JEFFERSON CITY, Mo. -- With a budget of barely $100 a day, the Missouri Eating Disorder Council is developing some ambitious goals to educate parents and teenagers about the disorder and train more professionals to provide treatment.
But the council will likely need more money to fully implement its plans.
So the council chairwoman went before a House committee last week to begin making the pitch for a funding increase to kick in next July. She has good reason to hope.
In a subtle shift from years past, some Missouri budget officials now are openly talking about the potential to spend more -- as opposed to emphasizing the need to pare back.
"Revenue is certainly looking better," said Linda Luebbering, the budget director for Democratic Gov. Jay Nixon. "We don't have as much of that hole to fill up as we have other years. Hopefully there will be some room to do a few more things" in the next budget.
House Budget Committee Chairman Rick Stream, a Republican from suburban St. Louis, said he still wants to trim any programs that aren't performing well. But he added: "I think there's going to be a possibility of increasing some programs."

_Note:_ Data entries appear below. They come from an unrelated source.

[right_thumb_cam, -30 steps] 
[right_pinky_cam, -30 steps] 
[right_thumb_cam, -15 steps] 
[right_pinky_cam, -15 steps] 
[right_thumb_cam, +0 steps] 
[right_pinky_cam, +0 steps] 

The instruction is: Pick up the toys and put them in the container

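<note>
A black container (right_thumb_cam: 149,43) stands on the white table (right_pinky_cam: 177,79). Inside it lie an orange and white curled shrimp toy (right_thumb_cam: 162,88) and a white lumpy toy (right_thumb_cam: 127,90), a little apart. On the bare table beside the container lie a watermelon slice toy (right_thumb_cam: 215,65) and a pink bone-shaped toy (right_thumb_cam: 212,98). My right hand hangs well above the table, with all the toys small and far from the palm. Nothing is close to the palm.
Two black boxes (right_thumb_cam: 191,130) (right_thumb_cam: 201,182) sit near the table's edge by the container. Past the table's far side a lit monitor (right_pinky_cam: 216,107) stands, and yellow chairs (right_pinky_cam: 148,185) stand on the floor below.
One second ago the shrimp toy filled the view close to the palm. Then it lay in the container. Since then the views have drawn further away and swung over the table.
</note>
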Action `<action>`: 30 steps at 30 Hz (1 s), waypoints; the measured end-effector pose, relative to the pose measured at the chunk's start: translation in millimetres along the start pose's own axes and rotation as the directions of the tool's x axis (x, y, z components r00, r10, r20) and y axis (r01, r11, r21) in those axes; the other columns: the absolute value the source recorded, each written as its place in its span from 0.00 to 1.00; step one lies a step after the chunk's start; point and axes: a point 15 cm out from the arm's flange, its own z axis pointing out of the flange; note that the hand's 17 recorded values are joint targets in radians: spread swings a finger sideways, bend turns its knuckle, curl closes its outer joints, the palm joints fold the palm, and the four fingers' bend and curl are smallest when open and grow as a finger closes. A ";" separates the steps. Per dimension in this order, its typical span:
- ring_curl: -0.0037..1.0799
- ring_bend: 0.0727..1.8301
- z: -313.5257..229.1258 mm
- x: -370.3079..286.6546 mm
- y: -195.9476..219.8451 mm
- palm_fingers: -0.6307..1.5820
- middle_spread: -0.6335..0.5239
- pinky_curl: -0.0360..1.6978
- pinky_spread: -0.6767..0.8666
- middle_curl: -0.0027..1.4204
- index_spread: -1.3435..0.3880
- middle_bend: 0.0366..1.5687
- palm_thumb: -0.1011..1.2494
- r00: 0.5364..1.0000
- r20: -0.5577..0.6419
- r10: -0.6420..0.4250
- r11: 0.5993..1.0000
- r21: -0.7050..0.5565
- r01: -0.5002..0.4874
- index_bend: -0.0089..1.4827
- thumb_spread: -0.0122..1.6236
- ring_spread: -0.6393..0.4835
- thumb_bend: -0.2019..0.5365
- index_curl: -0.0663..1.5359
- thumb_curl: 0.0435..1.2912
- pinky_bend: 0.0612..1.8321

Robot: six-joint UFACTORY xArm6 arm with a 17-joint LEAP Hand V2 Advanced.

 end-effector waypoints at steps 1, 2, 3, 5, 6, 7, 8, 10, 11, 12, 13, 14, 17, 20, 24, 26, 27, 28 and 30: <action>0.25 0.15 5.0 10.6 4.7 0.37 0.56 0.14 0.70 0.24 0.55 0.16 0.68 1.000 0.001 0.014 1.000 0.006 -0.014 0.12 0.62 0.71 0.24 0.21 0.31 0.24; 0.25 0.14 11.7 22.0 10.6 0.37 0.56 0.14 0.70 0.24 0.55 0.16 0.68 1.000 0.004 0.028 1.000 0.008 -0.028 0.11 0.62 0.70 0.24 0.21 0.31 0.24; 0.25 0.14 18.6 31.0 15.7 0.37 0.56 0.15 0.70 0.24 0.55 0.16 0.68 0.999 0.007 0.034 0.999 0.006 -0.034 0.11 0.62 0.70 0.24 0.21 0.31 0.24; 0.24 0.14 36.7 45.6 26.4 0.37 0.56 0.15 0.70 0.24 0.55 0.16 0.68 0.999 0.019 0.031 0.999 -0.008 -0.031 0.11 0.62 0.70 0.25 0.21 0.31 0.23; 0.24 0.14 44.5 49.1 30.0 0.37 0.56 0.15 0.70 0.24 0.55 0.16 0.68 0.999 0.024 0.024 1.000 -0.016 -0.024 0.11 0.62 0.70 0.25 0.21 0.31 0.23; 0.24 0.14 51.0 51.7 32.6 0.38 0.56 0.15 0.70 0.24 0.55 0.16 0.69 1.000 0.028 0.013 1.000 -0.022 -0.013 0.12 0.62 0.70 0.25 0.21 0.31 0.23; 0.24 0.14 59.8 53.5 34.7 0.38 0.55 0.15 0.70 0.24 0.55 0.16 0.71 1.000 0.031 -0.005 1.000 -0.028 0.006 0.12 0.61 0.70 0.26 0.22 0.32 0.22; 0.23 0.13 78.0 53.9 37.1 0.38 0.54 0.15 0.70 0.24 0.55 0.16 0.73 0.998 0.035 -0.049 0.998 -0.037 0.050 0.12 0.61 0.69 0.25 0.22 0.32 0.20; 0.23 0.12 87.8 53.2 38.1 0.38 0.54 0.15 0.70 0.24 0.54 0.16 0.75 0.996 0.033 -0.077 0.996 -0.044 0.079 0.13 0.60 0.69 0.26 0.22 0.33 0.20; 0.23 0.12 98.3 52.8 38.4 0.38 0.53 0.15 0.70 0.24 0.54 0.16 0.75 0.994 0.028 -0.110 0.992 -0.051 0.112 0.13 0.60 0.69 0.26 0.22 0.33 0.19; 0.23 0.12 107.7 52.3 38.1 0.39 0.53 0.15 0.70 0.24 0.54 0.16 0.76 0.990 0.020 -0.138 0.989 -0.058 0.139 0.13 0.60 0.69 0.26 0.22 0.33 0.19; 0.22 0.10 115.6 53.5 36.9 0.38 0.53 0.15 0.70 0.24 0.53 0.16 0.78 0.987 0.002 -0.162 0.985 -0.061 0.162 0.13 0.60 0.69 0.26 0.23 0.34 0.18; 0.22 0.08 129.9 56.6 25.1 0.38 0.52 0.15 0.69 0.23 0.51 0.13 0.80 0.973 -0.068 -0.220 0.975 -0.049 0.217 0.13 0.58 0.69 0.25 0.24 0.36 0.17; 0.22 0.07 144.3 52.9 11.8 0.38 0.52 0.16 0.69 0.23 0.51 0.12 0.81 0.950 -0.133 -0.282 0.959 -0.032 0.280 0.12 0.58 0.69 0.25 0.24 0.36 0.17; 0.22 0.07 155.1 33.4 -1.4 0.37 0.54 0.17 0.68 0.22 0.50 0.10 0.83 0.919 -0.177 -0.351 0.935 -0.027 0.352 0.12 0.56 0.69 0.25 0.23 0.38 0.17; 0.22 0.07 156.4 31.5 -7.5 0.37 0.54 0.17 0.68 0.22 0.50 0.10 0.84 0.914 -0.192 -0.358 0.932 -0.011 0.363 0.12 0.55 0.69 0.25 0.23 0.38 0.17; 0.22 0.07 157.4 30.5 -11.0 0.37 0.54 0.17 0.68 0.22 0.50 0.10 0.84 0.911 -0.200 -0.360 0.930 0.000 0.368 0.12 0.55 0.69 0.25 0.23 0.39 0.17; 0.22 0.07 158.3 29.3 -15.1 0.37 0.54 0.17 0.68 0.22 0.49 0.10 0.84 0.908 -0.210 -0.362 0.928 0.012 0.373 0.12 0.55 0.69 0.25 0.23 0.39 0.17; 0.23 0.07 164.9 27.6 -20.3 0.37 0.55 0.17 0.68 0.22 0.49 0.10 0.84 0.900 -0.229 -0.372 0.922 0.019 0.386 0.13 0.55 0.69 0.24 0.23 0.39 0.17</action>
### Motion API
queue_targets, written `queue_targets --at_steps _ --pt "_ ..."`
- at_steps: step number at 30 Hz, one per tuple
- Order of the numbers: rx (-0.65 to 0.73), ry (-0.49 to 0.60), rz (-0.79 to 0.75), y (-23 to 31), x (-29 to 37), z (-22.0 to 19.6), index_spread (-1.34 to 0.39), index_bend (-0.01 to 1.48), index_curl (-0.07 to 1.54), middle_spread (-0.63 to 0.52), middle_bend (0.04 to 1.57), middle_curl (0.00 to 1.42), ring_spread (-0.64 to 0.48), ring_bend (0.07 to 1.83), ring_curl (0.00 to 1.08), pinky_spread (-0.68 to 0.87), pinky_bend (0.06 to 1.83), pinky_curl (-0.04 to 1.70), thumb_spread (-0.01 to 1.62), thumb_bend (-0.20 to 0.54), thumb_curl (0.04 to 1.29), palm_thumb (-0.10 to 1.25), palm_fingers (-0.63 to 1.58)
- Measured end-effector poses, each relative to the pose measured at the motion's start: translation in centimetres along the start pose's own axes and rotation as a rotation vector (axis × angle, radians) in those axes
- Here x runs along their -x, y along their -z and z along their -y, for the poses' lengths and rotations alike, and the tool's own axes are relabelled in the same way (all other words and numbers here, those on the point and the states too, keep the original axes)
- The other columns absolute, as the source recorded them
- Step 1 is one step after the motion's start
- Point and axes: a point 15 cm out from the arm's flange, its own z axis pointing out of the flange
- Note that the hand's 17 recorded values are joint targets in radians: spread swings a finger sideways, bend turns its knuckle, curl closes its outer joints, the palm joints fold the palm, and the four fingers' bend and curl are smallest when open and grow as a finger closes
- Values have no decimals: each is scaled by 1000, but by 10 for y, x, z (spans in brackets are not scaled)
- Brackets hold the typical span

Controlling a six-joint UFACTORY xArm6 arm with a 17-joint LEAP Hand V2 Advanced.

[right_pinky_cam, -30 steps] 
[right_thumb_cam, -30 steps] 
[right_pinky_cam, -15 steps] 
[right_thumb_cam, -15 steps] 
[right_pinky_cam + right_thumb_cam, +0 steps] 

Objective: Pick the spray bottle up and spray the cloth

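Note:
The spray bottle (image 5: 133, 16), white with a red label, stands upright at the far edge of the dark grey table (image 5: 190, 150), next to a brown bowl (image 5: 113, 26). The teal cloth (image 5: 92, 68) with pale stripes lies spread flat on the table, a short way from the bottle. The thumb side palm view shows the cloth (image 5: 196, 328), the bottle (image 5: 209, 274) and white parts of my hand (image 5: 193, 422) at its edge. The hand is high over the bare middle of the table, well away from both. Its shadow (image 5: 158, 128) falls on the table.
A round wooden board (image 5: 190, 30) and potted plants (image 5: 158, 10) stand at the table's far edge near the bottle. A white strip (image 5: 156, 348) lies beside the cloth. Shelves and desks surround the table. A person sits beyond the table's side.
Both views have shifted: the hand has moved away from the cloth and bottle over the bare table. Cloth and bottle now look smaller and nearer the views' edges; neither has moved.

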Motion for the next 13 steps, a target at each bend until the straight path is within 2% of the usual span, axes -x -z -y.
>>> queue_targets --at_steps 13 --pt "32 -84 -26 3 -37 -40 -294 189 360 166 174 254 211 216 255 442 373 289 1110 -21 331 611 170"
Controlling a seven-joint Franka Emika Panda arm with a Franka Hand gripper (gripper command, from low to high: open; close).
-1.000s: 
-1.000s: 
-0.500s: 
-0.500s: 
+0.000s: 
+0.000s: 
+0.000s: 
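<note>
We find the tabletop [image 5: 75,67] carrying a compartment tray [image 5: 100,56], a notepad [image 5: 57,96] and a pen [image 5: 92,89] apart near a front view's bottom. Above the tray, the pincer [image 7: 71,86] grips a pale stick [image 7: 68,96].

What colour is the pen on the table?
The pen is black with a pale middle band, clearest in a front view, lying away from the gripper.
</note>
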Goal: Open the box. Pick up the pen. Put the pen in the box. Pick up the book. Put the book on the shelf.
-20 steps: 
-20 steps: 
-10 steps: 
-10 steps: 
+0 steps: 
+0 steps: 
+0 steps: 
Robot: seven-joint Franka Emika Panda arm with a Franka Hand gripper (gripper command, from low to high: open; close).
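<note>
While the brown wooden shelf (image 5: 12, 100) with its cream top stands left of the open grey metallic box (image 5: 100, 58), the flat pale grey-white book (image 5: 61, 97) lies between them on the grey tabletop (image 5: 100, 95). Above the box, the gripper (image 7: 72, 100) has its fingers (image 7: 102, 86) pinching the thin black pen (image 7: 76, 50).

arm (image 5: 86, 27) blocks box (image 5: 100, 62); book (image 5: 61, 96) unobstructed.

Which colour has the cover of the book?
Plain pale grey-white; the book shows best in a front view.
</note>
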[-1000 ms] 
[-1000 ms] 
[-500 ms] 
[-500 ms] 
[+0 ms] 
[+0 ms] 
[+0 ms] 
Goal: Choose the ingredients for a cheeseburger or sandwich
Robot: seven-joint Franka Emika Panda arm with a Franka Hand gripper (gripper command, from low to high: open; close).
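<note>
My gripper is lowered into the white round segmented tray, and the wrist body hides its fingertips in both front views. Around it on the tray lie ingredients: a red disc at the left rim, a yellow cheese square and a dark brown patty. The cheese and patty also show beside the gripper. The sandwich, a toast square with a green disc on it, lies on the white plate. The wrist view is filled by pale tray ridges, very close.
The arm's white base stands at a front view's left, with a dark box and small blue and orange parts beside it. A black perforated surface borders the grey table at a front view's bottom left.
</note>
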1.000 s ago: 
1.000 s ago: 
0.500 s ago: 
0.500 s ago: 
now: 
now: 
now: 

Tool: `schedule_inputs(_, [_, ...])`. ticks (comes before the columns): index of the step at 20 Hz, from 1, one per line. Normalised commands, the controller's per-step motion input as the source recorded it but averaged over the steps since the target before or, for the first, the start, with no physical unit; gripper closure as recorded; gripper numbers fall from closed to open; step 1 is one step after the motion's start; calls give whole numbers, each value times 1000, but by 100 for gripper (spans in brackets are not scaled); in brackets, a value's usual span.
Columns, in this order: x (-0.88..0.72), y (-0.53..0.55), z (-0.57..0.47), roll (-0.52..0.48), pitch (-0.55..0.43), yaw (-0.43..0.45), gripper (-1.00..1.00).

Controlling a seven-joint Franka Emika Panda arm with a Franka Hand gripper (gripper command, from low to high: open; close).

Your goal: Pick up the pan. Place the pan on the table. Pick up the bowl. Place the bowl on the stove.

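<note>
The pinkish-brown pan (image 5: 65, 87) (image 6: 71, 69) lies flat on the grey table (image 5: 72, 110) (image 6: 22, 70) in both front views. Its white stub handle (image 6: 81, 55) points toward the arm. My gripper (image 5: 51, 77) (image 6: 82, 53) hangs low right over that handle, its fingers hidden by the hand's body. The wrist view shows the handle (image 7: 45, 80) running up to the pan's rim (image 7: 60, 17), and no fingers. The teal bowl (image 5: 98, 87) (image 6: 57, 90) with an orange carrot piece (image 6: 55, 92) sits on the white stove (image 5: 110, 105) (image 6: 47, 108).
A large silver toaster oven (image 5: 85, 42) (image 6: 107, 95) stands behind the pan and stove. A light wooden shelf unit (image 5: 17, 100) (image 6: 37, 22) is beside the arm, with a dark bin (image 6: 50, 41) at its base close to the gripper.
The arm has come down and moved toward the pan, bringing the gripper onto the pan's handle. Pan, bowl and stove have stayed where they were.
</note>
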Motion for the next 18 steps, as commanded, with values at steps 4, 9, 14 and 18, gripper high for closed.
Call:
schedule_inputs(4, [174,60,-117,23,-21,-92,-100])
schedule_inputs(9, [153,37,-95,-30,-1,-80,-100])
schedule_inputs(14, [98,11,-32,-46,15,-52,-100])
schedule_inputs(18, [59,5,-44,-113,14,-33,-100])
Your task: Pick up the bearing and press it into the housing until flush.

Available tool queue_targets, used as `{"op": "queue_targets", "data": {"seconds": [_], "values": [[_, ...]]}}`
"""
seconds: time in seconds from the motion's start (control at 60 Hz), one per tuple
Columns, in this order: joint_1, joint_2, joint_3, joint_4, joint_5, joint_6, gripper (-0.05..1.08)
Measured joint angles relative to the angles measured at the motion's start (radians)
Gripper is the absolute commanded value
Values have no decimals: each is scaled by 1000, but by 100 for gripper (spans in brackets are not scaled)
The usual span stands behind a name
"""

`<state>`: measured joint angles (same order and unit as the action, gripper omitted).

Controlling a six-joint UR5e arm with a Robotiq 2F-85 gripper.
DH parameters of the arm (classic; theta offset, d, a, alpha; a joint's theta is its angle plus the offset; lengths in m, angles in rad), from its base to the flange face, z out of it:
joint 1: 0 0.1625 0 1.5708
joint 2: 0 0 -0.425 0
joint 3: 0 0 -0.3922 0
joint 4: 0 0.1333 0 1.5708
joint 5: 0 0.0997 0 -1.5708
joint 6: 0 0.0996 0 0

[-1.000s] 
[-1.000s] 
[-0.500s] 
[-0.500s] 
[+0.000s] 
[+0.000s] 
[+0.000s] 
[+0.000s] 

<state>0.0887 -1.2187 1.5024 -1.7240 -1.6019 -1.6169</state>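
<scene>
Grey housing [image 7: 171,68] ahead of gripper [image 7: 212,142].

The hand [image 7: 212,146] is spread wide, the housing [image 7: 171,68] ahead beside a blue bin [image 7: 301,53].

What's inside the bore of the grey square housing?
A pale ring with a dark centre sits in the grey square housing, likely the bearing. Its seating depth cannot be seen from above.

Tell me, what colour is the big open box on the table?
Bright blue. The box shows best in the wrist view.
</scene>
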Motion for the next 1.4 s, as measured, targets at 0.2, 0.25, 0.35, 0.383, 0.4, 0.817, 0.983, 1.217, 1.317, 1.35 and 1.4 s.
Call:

Missouri is not yet a third of the way through its current budget year, but the planning process for the next year already has begun. Departments have submitted spending requests to Luebbering's office for the 2015 budget that begins in July. Advocates for various programs already are making their cases to lawmakers.
Missouri ended its 2013 fiscal year with surprisingly strong 10.1 percent revenue growth, significantly exceeding the projections upon which the budget had been based. Through the first three months of the current 2014 fiscal year, state revenue was trending an additional 2.7 percent higher than the prior year.
Despite that, Nixon has continued his cautious financial management by restricting spending for many agencies. Yet even Nixon has started talking about spending more.
Nixon recently announced he wants to fully fund the state's K-12 school districts before his term ends in a little more than three years. Missouri is now in its fifth straight year in which it has failed to provide the full amount called for under a 2005 school-funding law.
To fully fund the formula would cost an additional $556 million next year, according to budget figures from the Department of Elementary and Secondary Education. That would be a financial stretch, especially since other agencies also are seeking multimillion dollar funding increases.
As is typical, the Department of Social Services is seeking a nine-figure funding increase for the Medicaid health-care program, in part to keep pace with rising pharmaceutical and medical costs.
The Department of Mental Health is seeking more than $13 million in additional state funds to cover the rising costs of medications and treatment and an increase in people seeking mental-health services. The department already serves about 170,000 people annually, more than half of whom are covered under the Medicaid program.
Budget documents submitted by the Mental Health Department forecast a 4.3 percent increase in the number of existing adult Medicaid enrollees seeking mental-health services next year, and a 7.6 percent increase in youths getting mental-health services.
It's against that backdrop of increased demand for core government services such as schools and mental health care that advocates for other initiatives will be making their funding pitches.
The Missouri Eating Disorder Council still is trying to determine exactly how much more to seek.
The council was created under a 2010 law, but Nixon axed its initial $150,000 appropriation in the 2012 budget. In fiscal 2013, Nixon initially withheld half of the council's $78,850 allotment before eventually releasing it all. For the current budget year, the council is to get $39,425, but Nixon has restricted 4 percent of that.
"We'll be asking for more money to run a number of programs," council chairwoman Annie Seal told a legislative panel last week. Seal was accompanied by a 30-year-old man who testified about his own struggles with the disorder.
"People in this state have very little understanding about the seriousness of [eating disorders] or the prevalence of them," Seal said in a later interview. But "I'm hopeful that because we've been working now for six years to raise awareness and educate people that the legislators will see the seriousness of this and allocate more resources."